Public outrage intensified with the release by the Commission on Audit of the results of its audit of the 2007-2009 PDAF which showed that the abuse was not confined to Napoles and the five opposition senators ( Senators Ramon “Bong” Revilla, Jr.; Jinggoy Estrada, Gregorio Honasan, Ferdinand “Bongbong” Marcos, and former Senate President Juan Ponce-Enrile).
A number of Aquino administration- allied lawmakers were mentioned in the report who misused their PDAF namely now Agriculture Secretary Proceso Alcala, now Interior Secretary Mar Roxas, now Customs Commissioner Ruffy Biazon and Joel Villanueva, now chair of the Technical Education and Skills Development Authority.
Rep. Iloilo Niel Tupaz, who headed the prosecution team in the impeachment of disgraced Supreme Court Chief Justice Renato Corona, was also mentioned. Coffee shop talks mention other officials very close to Aquino.
Many also asked why COA stopped at 2009 fueling their nagging suspicion that Aquino was either trying to douse water on the pork barrel expose or limit it to Napoles to protect persons close to him.
Realizing that the expose has taken a life of its own and it would be a political suicide for them to buck the public’s anger, Malacañang is now doing damage control measures.
Monday, Aquino ordered the suspension of pork barrel funds until investigation of the scam is completed. Lawmakers who were reluctant to undertake an investigation on the fund are now willing to conduct an inquiry although many doubt if they would do an honest-to-goodness investigation of an irregularity involving them.
Even the Aquino administration allied party-list, Akbayan, finally issued a statement Monday calling for the abolition of the PDAF.
Roxas, the head of the Liberal Party, also pledged that party members found guilty of misusing their PDAFs will be sanctioned.
Nothing of these actions indicate genuine and lasting solutions against the evils of corruption and patronage politics. They are just to buy time.
Many are asking the origin of the term “pork barrel.”
Former Senator Panfilo M.Lacson mentioned the history of the phrase in a speech on March 11, 2003 explaining why he was not availing of his PDAF:
“It should not matter anymore under what name the system sounds. Be it the Countrywide Development Fund, or the Congressional Initiative Allocation, or the Priority Development Assistance Fund. It is, and will remain to be a fund of compulsive corruption.
“The name itself traces its origin to the pre-civil war days in the United States when, in periodic fits of generosity, white masters would give their black slaves salted pork in barrels. More often than not, the eagerness of the slaves would result in ugly shoving and rushing to grab more pork than the others. The more pork one could grab for himself, the more triumphant he would appear than the others who were meek and reluctant.

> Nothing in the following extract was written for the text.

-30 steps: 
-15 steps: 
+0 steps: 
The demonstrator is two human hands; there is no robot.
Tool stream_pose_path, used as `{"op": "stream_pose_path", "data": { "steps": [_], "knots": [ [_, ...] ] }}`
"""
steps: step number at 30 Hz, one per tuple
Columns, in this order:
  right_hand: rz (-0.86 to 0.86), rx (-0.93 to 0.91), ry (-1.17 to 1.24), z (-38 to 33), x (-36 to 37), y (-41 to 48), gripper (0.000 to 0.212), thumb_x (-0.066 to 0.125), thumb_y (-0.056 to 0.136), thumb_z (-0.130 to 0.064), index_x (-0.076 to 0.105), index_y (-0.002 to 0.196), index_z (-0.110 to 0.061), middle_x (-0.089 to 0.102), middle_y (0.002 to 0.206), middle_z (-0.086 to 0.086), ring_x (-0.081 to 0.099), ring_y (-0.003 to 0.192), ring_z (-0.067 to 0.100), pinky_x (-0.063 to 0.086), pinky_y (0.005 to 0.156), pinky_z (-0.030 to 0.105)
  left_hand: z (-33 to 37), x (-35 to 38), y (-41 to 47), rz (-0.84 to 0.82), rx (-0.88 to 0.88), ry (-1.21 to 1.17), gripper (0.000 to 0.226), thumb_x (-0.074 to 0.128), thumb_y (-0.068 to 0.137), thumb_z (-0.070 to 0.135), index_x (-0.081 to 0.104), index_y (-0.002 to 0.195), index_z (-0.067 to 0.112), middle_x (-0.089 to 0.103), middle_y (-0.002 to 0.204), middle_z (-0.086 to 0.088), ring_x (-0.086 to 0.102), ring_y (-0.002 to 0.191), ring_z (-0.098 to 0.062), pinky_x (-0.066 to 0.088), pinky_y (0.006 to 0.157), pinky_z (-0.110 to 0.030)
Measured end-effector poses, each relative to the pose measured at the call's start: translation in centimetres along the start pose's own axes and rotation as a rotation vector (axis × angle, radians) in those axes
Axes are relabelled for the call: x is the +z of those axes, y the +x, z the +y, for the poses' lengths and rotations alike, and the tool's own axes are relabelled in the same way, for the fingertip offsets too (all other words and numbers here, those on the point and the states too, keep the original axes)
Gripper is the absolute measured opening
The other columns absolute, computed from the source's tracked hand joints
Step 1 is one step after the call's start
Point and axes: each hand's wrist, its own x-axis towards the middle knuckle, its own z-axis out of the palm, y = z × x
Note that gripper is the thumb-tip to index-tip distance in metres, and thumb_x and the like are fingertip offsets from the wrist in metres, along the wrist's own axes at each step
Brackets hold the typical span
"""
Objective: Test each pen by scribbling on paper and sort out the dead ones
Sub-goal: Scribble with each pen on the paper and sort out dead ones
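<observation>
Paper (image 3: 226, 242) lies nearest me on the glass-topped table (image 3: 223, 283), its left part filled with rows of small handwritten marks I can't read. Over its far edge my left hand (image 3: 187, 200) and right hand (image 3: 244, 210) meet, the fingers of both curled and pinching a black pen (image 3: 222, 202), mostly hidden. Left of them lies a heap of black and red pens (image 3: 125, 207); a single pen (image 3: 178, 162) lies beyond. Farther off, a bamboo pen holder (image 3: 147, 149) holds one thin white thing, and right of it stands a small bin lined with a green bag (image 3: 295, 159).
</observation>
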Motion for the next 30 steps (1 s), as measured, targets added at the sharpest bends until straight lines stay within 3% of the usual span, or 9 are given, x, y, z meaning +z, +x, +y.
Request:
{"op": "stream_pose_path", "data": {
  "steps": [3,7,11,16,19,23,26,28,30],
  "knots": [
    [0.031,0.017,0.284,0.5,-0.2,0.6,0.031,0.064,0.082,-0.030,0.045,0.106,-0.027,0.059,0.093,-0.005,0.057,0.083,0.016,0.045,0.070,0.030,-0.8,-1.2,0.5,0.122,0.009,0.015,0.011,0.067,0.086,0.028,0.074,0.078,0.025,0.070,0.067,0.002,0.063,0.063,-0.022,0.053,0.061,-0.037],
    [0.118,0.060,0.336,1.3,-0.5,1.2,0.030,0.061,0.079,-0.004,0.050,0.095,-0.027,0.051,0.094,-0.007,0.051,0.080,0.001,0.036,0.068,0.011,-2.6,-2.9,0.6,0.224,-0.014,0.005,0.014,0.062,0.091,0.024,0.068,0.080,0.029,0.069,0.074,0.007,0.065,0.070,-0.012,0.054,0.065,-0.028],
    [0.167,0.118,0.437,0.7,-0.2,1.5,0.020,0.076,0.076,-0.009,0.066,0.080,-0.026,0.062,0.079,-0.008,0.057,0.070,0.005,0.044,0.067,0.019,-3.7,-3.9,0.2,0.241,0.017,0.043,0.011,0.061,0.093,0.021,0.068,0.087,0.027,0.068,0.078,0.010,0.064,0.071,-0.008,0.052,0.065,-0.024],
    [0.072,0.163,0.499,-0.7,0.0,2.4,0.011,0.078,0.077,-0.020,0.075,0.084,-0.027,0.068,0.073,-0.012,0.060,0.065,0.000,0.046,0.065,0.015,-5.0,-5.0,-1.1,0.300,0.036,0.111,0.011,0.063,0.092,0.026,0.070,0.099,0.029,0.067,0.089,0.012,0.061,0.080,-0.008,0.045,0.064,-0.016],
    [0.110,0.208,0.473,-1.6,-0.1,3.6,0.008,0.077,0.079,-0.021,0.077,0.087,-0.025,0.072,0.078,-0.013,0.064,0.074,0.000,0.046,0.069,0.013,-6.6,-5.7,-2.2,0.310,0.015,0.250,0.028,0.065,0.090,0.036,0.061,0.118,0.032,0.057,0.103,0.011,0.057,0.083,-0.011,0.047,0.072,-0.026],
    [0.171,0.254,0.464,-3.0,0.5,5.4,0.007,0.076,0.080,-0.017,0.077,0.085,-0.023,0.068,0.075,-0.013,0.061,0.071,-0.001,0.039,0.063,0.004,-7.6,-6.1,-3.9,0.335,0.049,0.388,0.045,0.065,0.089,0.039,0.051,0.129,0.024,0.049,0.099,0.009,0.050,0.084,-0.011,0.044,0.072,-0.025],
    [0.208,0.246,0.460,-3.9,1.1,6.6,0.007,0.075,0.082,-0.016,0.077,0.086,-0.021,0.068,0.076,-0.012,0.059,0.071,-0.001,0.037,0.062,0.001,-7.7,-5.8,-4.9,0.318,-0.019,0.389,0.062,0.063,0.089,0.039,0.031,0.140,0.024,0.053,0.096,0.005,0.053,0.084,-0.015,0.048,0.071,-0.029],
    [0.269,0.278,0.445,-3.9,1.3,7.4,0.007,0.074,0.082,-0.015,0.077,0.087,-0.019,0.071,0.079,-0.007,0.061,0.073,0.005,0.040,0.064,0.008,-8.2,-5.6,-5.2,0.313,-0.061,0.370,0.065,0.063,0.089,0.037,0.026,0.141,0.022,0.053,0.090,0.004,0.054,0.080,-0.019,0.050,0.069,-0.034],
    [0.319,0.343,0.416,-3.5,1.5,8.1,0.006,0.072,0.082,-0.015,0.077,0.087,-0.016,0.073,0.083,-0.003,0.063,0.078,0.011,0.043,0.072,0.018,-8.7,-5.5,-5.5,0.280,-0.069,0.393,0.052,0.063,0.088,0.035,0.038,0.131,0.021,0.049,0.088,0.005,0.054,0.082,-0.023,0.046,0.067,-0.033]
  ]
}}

“We may not realize it, but the Filipino people would sometimes see us behave like slaves rushing to the pork barrel. A critic has a worse description – that of swines rushing to get more slabs than they can consume.”
In the midst of the destruction wrought by “Maring” a friend wondered, , “Saan kaya si Janet Napoles?”
Then added: “Sana nalunod siya.”
I said that was an unchristian thought. He replied, ““Nalunod sa pera ang ibig ko sabihin.”